* [Data block]:
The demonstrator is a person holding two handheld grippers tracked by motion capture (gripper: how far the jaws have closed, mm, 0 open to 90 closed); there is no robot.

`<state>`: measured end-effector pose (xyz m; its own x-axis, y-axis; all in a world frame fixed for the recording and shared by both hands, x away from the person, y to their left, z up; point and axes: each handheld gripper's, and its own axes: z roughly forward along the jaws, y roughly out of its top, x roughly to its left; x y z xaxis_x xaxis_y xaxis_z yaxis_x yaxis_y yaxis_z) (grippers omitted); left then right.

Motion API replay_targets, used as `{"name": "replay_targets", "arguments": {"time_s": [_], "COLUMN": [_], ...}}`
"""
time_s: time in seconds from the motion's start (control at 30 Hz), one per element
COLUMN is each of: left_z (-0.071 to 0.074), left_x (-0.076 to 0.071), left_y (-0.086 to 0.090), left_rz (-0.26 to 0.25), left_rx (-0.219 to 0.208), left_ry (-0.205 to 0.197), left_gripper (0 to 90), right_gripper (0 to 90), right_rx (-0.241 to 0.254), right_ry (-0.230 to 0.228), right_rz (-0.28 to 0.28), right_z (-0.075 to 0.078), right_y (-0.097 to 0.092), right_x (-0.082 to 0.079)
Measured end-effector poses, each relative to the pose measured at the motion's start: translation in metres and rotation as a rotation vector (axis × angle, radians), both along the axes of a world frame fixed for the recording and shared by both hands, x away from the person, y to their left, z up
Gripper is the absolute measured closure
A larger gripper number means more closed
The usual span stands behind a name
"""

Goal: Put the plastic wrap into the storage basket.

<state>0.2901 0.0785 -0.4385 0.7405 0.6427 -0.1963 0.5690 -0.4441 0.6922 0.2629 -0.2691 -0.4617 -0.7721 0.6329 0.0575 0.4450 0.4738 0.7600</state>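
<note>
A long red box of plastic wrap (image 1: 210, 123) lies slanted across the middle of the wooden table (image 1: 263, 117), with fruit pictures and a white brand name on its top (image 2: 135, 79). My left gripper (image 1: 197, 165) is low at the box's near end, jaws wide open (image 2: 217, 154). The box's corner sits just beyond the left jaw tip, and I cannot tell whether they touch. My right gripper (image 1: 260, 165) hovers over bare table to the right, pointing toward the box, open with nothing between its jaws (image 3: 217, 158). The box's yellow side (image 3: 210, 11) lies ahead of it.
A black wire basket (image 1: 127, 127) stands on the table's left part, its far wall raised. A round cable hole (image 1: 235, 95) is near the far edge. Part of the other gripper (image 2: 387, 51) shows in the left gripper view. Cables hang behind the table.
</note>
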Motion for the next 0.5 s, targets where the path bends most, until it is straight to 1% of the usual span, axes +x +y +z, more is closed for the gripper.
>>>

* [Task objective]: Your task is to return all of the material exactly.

* [Result for this task]:
The demonstrator is a person holding two handheld grippers tracked by motion capture (gripper: how far the jaws have closed, mm, 0 open to 90 closed); there is no robot.

`<state>`: measured end-effector pose (xyz m; its own x-axis, y-axis; all in a world frame fixed for the recording and shared by both hands, x away from the person, y to their left, z up; point and axes: each handheld gripper's, and its own axes: z roughly forward along the jaws, y roughly out of its top, x roughly to its left; x y z xaxis_x xaxis_y xaxis_z yaxis_x yaxis_y yaxis_z) (grippers omitted); left then right.

Motion API replay_targets, used as `{"name": "replay_targets", "arguments": {"time_s": [_], "COLUMN": [_], ...}}`
"""
time_s: time in seconds from the motion's start (control at 30 Hz), one per element
COLUMN is each of: left_z (-0.071 to 0.074), left_x (-0.076 to 0.071), left_y (-0.086 to 0.090), left_rz (-0.26 to 0.25), left_rx (-0.219 to 0.208), left_ry (-0.205 to 0.197), left_gripper (0 to 90), right_gripper (0 to 90), right_rx (-0.241 to 0.254), right_ry (-0.230 to 0.228), right_rz (-0.28 to 0.28), right_z (-0.075 to 0.078), right_y (-0.097 to 0.092), right_x (-0.082 to 0.079)
Measured end-effector poses, each relative to the pose measured at the motion's start: translation in metres and rotation as a rotation vector (axis × angle, radians), both along the axes of a world frame fixed for the recording and shared by both hands, x away from the person, y to their left, z up
Gripper is the absolute measured closure
A larger gripper number means more closed
The usual span stands behind a name
"""

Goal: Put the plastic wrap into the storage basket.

<state>0.2901 0.0785 -0.4385 0.7405 0.6427 -0.1963 0.5690 -0.4441 0.6922 0.2629 -0.2691 -0.4617 -0.7721 0.6329 0.0575 0.4450 0.4738 0.7600</state>
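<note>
A long red box of plastic wrap (image 1: 210, 123) lies slanted across the middle of the wooden table (image 1: 263, 117), with fruit pictures and a white brand name on its top (image 2: 135, 79). My left gripper (image 1: 197, 165) is low at the box's near end, jaws wide open (image 2: 217, 154). The box's corner sits just beyond the left jaw tip, and I cannot tell whether they touch. My right gripper (image 1: 260, 165) hovers over bare table to the right, pointing toward the box, open with nothing between its jaws (image 3: 217, 158). The box's yellow side (image 3: 210, 11) lies ahead of it.
A black wire basket (image 1: 127, 127) stands on the table's left part, its far wall raised. A round cable hole (image 1: 235, 95) is near the far edge. Part of the other gripper (image 2: 387, 51) shows in the left gripper view. Cables hang behind the table.
</note>
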Motion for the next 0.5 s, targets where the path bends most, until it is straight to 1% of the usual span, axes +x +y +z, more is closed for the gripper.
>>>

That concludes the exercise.